Problem details: Whenever a picture appears, omit it, and set down everything else in the records exactly.

Given data:
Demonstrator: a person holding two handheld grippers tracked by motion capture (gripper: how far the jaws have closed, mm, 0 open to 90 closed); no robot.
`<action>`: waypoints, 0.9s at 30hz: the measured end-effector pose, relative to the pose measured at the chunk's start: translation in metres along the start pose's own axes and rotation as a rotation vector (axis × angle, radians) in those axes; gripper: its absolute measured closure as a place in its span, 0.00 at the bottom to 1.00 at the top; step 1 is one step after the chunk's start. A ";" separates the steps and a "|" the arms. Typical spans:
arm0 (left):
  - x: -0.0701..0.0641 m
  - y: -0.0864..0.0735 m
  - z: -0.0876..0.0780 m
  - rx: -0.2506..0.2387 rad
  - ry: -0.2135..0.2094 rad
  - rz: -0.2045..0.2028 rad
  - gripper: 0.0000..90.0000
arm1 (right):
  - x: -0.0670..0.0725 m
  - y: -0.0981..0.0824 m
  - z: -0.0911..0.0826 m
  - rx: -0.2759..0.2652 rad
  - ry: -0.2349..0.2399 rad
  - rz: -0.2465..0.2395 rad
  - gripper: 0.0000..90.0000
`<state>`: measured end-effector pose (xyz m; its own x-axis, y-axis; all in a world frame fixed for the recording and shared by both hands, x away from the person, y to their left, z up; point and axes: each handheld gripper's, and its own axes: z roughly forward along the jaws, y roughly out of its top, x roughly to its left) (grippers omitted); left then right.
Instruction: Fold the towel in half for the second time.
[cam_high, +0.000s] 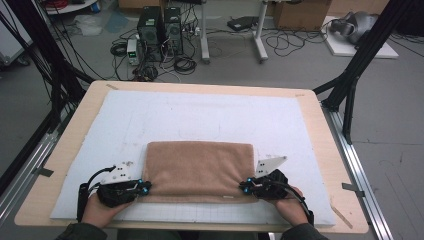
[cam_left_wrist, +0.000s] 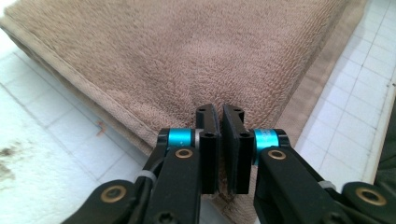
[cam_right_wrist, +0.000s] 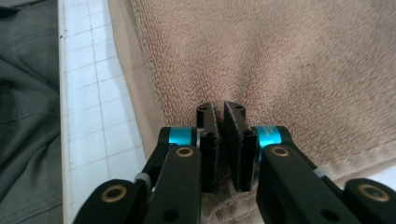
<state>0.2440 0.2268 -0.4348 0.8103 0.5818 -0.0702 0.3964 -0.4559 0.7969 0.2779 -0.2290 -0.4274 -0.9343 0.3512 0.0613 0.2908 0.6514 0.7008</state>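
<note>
Nearest the person, at the front edge of the surface, two hands come in from below, each with a hand-held gripper. The left hand-held gripper sits at the towel's near left corner, and in the left gripper view its jaws are pressed together with a fold of the towel's nap pinched between them, the cloth puckering toward the pads. The right hand-held gripper sits at the towel's near right corner; in the right gripper view its jaws are likewise closed on the cloth, with creases in the pile running into the pinch. The towel is tan, folded into a flat rectangle, and lies on the white gridded mat that covers most of the surface. Its long axis runs from left to right across the surface, parallel to the near edge, so that its short ends face the two hand-held grippers and its long sides face toward and away from the person. A flat hemmed band runs along the edge of the towel in both gripper views. The towel lies in the near half of the mat, roughly centred from left to right, with bare mat beyond it. No container stands on the surface. Beyond the towel, past the far edge of the surface, the floor carries two computer towers, loose cables and cardboard boxes.
</note>
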 end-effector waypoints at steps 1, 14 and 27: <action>-0.001 0.002 -0.004 -0.018 0.007 0.000 0.95 | 0.000 0.003 -0.003 -0.008 -0.003 -0.006 0.95; -0.017 -0.010 -0.010 -0.001 -0.013 0.014 0.95 | 0.013 -0.003 -0.021 -0.027 0.053 -0.015 0.95; -0.003 0.006 -0.015 -0.057 0.035 -0.009 0.74 | -0.005 -0.002 -0.020 -0.095 0.013 0.048 0.62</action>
<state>0.2376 0.2323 -0.4211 0.7908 0.6094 -0.0572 0.3775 -0.4121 0.8293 0.2782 -0.2450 -0.4149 -0.9225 0.3714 0.1049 0.3149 0.5671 0.7611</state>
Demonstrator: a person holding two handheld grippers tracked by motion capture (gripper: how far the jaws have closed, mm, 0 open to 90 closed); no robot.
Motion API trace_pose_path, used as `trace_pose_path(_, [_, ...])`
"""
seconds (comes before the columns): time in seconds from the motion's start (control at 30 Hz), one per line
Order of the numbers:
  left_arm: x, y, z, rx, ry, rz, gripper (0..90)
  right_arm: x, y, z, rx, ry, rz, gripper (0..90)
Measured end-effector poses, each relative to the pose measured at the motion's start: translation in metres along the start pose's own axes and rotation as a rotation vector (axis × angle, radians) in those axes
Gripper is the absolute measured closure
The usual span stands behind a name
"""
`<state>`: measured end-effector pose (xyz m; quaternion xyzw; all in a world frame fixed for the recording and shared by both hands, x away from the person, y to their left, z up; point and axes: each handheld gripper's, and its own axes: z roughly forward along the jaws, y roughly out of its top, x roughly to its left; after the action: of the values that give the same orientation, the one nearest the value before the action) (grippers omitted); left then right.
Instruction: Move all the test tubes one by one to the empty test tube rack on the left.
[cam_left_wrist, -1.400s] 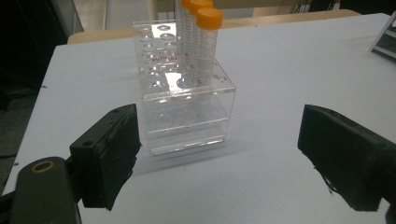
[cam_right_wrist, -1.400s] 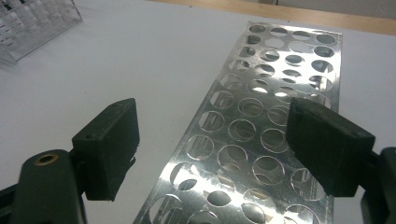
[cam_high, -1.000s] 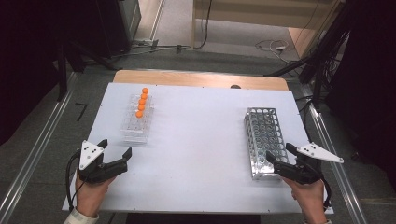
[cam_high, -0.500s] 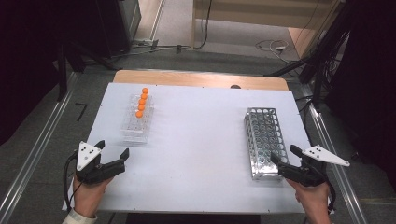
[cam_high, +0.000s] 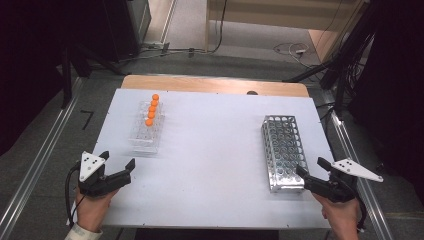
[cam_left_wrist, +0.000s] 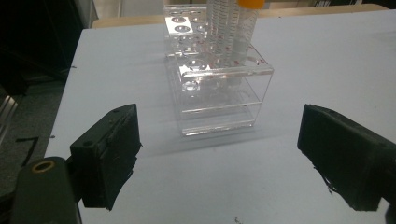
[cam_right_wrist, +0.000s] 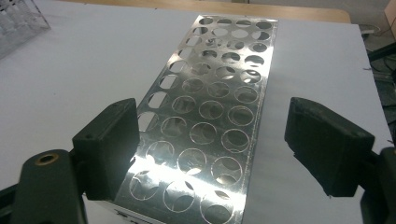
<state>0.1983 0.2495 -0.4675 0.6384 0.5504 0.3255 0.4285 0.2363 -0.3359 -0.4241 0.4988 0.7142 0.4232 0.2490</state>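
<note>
— What do the tools look like?
— The left gripper (cam_high: 118, 169) and right gripper (cam_high: 312, 170) are black, each topped by a grey three-cornered plate with dark dots.
— Cables?
— Black, trailing. A pale sleeve (cam_high: 82, 232) cuff shows.

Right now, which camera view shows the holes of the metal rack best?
The right gripper view: the metal rack lies close below the open jaws, each hole distinct and empty. The high view shows the whole metal rack, its holes small. The left gripper view faces the clear rack.
</note>
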Motion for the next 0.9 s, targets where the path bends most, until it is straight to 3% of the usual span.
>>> trace_pose_path(0.9, [0.013, -0.009, 0.001, 0.035, 0.024, -0.02, 13.5, -0.025, -0.015, -0.004, 0.014, -0.074, 0.071, 16.8])
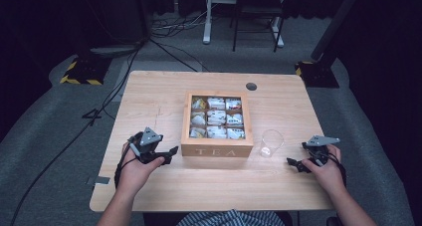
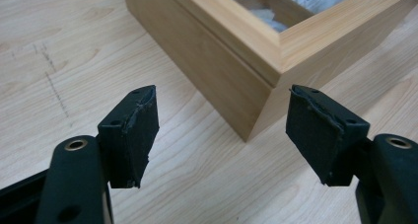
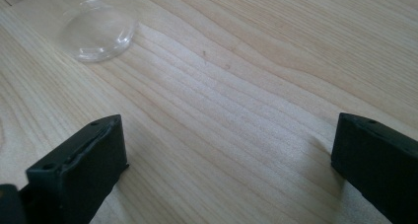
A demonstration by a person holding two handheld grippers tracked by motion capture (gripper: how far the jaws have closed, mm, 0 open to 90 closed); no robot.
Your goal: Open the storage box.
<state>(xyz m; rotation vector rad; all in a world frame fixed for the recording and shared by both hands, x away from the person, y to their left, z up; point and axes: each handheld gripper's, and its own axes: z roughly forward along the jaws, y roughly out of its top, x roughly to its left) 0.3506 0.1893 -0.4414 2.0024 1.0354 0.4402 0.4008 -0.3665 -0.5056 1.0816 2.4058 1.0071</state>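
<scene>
The left hand-held gripper (image 1: 171, 150) is hovering open and empty just beside the near left corner of the tea box (image 1: 217, 147), lying mid-tabletop (image 1: 149, 94), while the right hand-held gripper (image 1: 292, 162) is waiting open beyond the cup (image 1: 271, 143).

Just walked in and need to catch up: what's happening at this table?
A person sits at a wooden table with a gripper in each hand. The left gripper hovers open beside the near left corner of the tea box, holding nothing. The box has nine compartments of tea bags under a windowed lid that looks closed. The right gripper is open too, low over bare wood, with a clear cup standing between it and the box. Nothing is gripped yet.
</scene>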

Response to the exercise:
Demonstrator: a person holding two handheld grippers tracked by motion capture (gripper: how far the jaws have closed, mm, 0 open to 90 closed); no robot.
`<action>`: waypoints, 0.9s at 30hz: the measured end-effector pose, relative to the pose measured at the chunk's start: translation in metres along the start pose's own axes and rotation as a rotation vector (axis × angle, radians) in those axes; gripper: its absolute measured closure as a place in its span, 0.00 at the bottom to 1.00 at the top; step 1 is one step after the chunk's start. A ";" separates the steps and a "|" the arms. Typical spans:
arm0 (left):
  - x: -0.0701..0.0641 m
  - y: -0.0864..0.0735 m
  - z: -0.0876..0.0780 m
  - rx: -0.2506..0.2387 rad
  - ry: -0.2135..0.2094 rad
  - rz: -0.2045..0.2028 rad
  - gripper: 0.0000..90.0000
arm1 (right):
  - x: -0.0670..0.0725 m
  - y: -0.0981..0.0824 m
  - z: -0.0911..0.0826 m
  - rx: -0.2759..0.2652 rad
  - ry: -0.2349..0.2399 rad
  - rz: -0.2465..0.2395 rad
  - gripper: 0.0000..90.0000
`<state>`: measured end-effector pose (xyz m; its own x-axis, y-axis; all in a world frame fixed for the recording and shared by both hands, x away from the person, y to their left, z up; point and axes: each handheld gripper's, and its own axes: z roughly forward along the jaws, y roughly out of its top, x roughly to its left) (grippers omitted); left then right.
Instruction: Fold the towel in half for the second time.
[cam_high, +0.000s] 
[cam_left_wrist, +0.000s] 
[cam_right_wrist, +0.000s] 
<state>0.2440 0.2268 -0.4348 0.8103 0.5818 -0.0702 0.3964 -0.4559 0.7969 0.2779 -0.2290 -0.4274 -0.9343 0.3512 0.0613 0.2908 0.6514 0.7008</state>
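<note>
Nearest the person, at the front edge of the surface, two hands come in from below, each with a hand-held gripper. The left hand-held gripper sits at the towel's near left corner, and in the left gripper view its jaws are pressed together with a fold of the towel's nap pinched between them, the cloth puckering toward the pads. The right hand-held gripper sits at the towel's near right corner; in the right gripper view its jaws are likewise closed on the cloth, with creases in the pile running into the pinch. The towel is tan, folded into a flat rectangle, and lies on the white gridded mat that covers most of the surface. Its long axis runs from left to right across the surface, parallel to the near edge, so that its short ends face the two hand-held grippers and its long sides face toward and away from the person. A flat hemmed band runs along the edge of the towel in both gripper views. The towel lies in the near half of the mat, roughly centred from left to right, with bare mat beyond it. No container stands on the surface. Beyond the towel, past the far edge of the surface, the floor carries two computer towers, loose cables and cardboard boxes.
</note>
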 end-effector waypoints at steps 1, 14 and 27: <action>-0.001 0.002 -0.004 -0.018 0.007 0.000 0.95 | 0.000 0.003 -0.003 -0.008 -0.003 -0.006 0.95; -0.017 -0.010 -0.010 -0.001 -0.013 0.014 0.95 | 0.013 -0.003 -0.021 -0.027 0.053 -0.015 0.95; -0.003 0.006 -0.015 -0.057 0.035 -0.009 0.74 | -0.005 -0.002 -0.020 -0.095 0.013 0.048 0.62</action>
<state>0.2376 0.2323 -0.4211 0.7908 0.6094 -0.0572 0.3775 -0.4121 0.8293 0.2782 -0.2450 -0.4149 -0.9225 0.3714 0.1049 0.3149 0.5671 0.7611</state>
Demonstrator: a person holding two handheld grippers tracked by motion capture (gripper: how far the jaws have closed, mm, 0 open to 90 closed); no robot.
Motion API trace_pose_path, used as `trace_pose_path(_, [_, ...])`
"""
seconds (comes before the columns): time in seconds from the motion's start (control at 30 Hz), one per line
Order of the numbers:
  left_arm: x, y, z, rx, ry, rz, gripper (0..90)
  right_arm: x, y, z, rx, ry, rz, gripper (0..90)
Measured end-effector poses, each relative to the pose measured at the motion's start: translation in metres along the start pose's own axes and rotation as a rotation vector (axis × angle, radians) in those axes
Gripper is the absolute measured closure
The usual span stands behind a name
"""
`<state>`: measured end-effector pose (xyz m; quaternion xyzw; all in a world frame fixed for the recording and shared by both hands, x away from the person, y to their left, z up; point and axes: each handheld gripper's, and its own axes: z roughly forward along the jaws, y roughly out of its top, x roughly to its left; after the action: of the values that give the same orientation, the one nearest the value before the action) (grippers omitted); left then right.
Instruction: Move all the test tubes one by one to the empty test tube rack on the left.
[cam_left_wrist, -1.400s] 
[cam_right_wrist, -1.400s] 
[cam_high, -1.000s] 
[cam_high, -0.500s] 
[cam_high, +0.000s] 
[cam_left_wrist, +0.000s] 
[cam_right_wrist, +0.000s] 
<state>0.1983 0.2495 -0.4675 0.6384 0.5504 0.3255 0.4285 0.2363 -0.3359 -0.4241 0.4988 0.7142 0.4232 0.2490</state>
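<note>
— What do the tools look like?
— The left gripper (cam_high: 118, 169) and right gripper (cam_high: 312, 170) are black, each topped by a grey three-cornered plate with dark dots.
— Cables?
— Black, trailing. A pale sleeve (cam_high: 82, 232) cuff shows.

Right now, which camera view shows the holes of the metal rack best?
The right gripper view: the metal rack lies close below the open jaws, each hole distinct and empty. The high view shows the whole metal rack, its holes small. The left gripper view faces the clear rack.
</note>
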Motion for the next 0.9 s, targets where the path bends most, until it is straight to 3% of the usual span.
>>> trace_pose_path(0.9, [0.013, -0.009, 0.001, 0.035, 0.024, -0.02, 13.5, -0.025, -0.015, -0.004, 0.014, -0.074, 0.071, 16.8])
A demonstration by a person holding two handheld grippers tracked by motion capture (gripper: how far the jaws have closed, mm, 0 open to 90 closed); no robot.
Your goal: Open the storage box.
<state>(xyz m; rotation vector rad; all in a world frame fixed for the recording and shared by both hands, x away from the person, y to their left, z up; point and axes: each handheld gripper's, and its own axes: z roughly forward along the jaws, y roughly out of its top, x roughly to its left) 0.3506 0.1893 -0.4414 2.0024 1.0354 0.4402 0.4008 -0.3665 -0.5056 1.0816 2.4058 1.0071</state>
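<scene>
The left hand-held gripper (image 1: 171, 150) is hovering open and empty just beside the near left corner of the tea box (image 1: 217, 147), lying mid-tabletop (image 1: 149, 94), while the right hand-held gripper (image 1: 292, 162) is waiting open beyond the cup (image 1: 271, 143).

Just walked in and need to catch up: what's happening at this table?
A person sits at a wooden table with a gripper in each hand. The left gripper hovers open beside the near left corner of the tea box, holding nothing. The box has nine compartments of tea bags under a windowed lid that looks closed. The right gripper is open too, low over bare wood, with a clear cup standing between it and the box. Nothing is gripped yet.
</scene>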

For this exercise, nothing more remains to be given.